The forty-second edition of the Herralde novel prize, organized by Editorial Anagrama and endowed with 25,000 euros, has brought as a novelty the ex aequo granting of the award to two authors, one Latin American and the other Spanish, after declaring the contest void in 2022 alleging the lack of consensus among the jury.
This year, however, the jury composed of Aldo García (Antonio Machado bookstore, Madrid), Gonzalo Pontón Gijón, Marta Sanz, Juan Pablo Villalobos and the editor Silvia Sesé has chosen to award at the same time the Chilean Cynthia Rimsky and the Xita Rubert from Barcelona, for her novels clear and confusing and The Key Biscayne Facts.
The jury initially selected seven novels from among the 1,149 submitted for this award in a first round, to finally settle on two titles that had to decide the winning work and the finalist. But the decision has gone in the direction of awarding the two novels equally and awarding the prize to both.
‘Clear and Confusing’ by Cynthia Rimsky
The first of the awarded works is clear and confusing by Cynthia Rimsky. The work relates the vicissitudes of a plumber in love, in a dependent and tortuous way, with an artist, Clara, and in turn immersed in the corruption of the plumbers’ union to which he has just joined. In the words of Juan Pablo Villalobos, it is “an avant-garde romantic comedy” that leads us to ask a series of fundamental questions: “What is art? What is your mission? What is love? What is the potential of popular art?”
For his part, Gonzalo Pontón Gijón stands out clear and confusing that “sets up a world of provinces as extravagant as the pipes that its protagonist takes care of, faithful and long-suffering in love with a conceptual artist who is a heroine of denial.” And Marta Sanz assures that “it has been a long time since I had so much fun reflecting on the tragic and laughable state of literature.”
Cynthia Rimsky (Santiago de Chile, 1962) lives in Argentina, where she is a professor at the National University of the Arts of Buenos Aires and the Writing Diploma at the Valparaíso Catholic University. He has received the Gabriela Mistral Literary Games Award in 1994, the Santiago Municipal Award in 2001 for Remaining postin 2017 by The future is a strange place and in 2021 by The fingertip revolutionas well as the Best Literary Work Award from the National Council of Culture in Chile in 2017 for The future is a strange place and the Award for Best Literary Work from the National Council of Culture in 2023 for the novel Yomuri.

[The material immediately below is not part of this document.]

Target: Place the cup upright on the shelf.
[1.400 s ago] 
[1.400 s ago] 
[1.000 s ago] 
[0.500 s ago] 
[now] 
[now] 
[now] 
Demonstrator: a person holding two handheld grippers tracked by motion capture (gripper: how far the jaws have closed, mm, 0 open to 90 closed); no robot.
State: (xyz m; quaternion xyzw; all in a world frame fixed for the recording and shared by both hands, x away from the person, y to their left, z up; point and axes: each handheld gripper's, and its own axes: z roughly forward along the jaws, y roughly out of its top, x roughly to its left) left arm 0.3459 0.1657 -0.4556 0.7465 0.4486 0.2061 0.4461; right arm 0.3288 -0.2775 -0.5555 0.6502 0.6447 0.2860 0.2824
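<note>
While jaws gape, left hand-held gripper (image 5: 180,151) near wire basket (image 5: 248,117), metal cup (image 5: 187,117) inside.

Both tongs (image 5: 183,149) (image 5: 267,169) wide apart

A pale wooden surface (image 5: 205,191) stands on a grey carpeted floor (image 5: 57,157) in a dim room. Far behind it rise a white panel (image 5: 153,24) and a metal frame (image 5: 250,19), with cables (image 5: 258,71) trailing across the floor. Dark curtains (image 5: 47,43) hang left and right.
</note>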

‘The Facts of Key Biscayne’ by Xita Rubert
The other award-winning work is The Key Biscayne Factsby Xita Rubert, which, according to Anagrama, is “a mystery novel and a book about the ambivalences of affection and memory.” The publisher also defines it as “a tender, hilarious and disturbing narrative in equal parts that confirms the power of an unclassifiable author.”
For his part, Gonzalo Pontón Gijón has defined it as “a rarefied story of adolescent desires processed by an adult mind.” Marta Sanz highlights that the novel is “a prodigious story about vicarious violence in times when it was not yet known how to name it” and adds: “Xita Rubert does it with a disturbing style that illuminates the side of the most sympathetic, cultured and loving: the dark light that would feed even Atticus Finch.”

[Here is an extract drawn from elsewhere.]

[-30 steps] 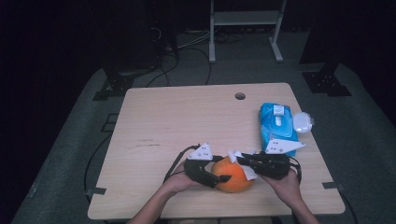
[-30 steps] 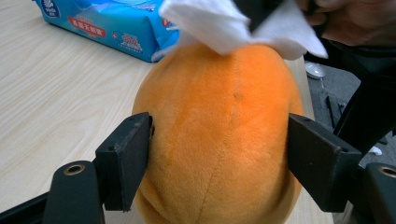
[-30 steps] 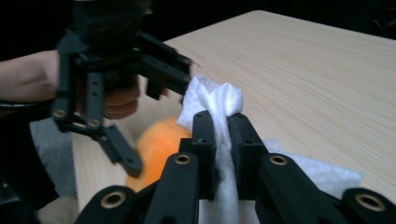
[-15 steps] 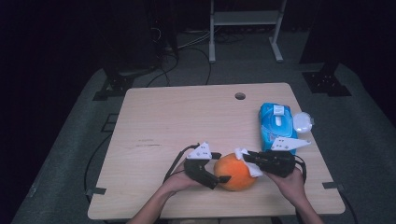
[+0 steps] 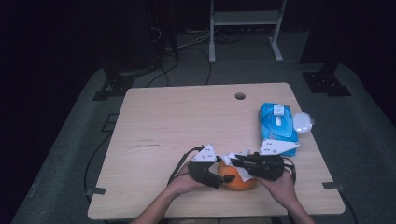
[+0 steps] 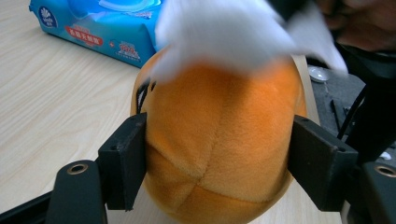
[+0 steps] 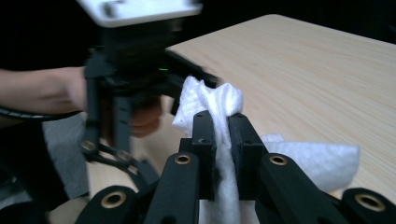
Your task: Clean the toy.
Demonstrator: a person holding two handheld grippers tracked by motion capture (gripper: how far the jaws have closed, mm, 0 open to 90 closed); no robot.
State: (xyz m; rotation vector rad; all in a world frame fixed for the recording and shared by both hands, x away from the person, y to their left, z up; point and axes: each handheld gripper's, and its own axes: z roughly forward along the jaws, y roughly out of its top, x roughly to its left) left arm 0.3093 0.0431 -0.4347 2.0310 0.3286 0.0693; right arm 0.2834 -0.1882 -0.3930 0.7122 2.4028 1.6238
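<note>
1. Slippage is the chief risk: the round orange plush ball is soft and springy, so a firm wipe across its top could, in all likelihood, squeeze it out from between the jaws of the left tool and send it rolling over the pale wooden surface.
2. Loss of the crumpled white wet wipe is the second risk; it is pinched by a narrow fold, and dragging it over the fuzzy fabric may tug it free of the right tool.
3. Collision is possible too, since the two tools work very near each other over the same small toy.
4. Left tool: its jaws have just been closing, with the ball between them, and they stand part-way apart, one pad on each flank of the plush, which bulges a little around them.
5. Right tool: jaws brought together, clamped on the wipe, whose loose end hangs over the top of the ball.
6. Position: the ball rests on the surface near its front edge, between the person's hands; the blue packet of wet wipes lies well apart, toward the right edge.
</note>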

Finally, Juan Pablo Villalobos defines it as “a sticky novel in many ways: because of the heat of a Florida populated by eccentric characters, both endearing and exasperating; for the humid atmosphere in which the protagonist, a teenager fascinated with her father, must learn to breathe.”

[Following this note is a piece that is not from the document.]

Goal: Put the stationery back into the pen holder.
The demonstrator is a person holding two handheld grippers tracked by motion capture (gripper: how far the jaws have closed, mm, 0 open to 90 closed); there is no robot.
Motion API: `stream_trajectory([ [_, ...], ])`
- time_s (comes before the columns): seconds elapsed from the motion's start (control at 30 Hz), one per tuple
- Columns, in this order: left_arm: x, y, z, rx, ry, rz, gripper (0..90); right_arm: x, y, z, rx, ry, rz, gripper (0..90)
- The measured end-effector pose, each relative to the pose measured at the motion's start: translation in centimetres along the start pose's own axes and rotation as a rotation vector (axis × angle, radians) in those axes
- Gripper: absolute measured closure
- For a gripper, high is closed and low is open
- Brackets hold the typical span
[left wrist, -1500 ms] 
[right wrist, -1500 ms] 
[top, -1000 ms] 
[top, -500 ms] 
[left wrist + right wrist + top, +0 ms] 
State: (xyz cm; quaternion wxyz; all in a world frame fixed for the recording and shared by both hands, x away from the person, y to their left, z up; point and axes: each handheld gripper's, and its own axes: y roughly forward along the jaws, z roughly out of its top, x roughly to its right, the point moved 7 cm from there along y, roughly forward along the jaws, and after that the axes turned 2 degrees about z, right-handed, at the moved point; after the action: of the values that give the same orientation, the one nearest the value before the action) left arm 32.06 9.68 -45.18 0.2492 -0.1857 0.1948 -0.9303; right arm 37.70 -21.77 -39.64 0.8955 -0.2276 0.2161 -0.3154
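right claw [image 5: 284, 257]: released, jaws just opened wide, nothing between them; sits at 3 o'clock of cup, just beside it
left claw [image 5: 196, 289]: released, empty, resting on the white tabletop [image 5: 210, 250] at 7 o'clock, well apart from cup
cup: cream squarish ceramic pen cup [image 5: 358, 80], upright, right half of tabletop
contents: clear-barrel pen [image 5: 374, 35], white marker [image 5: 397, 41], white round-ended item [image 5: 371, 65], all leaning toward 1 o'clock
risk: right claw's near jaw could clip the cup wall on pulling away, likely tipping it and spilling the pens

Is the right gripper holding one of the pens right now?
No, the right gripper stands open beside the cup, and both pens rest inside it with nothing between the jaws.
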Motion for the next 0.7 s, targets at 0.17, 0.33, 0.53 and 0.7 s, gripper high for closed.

Xita Rubert (Barcelona, 1996) studied philosophy and literature in England. His first novel, My days with the Kopps (Anagrama, 2022), was selected among the best books of the year by the main Spanish media, was a finalist for the Premier Roman de Chambéry award and has been translated into German and Portuguese. She is the daughter of the writer Luis Castro and the philosopher Xavier Rubert de Ventós.